• _Instructions for the task_:
Nothing in the data may be altered; the answer is a verbatim copy of it.

• _Dataset excerpt_:

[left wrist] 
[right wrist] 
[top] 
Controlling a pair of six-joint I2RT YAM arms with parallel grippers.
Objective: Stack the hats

• _Expected output_:
[left wrist] 
[right wrist] 
[top] 
Controlling a pair of six-joint I2RT YAM arms with parallel grippers.
Objective: Stack the hats

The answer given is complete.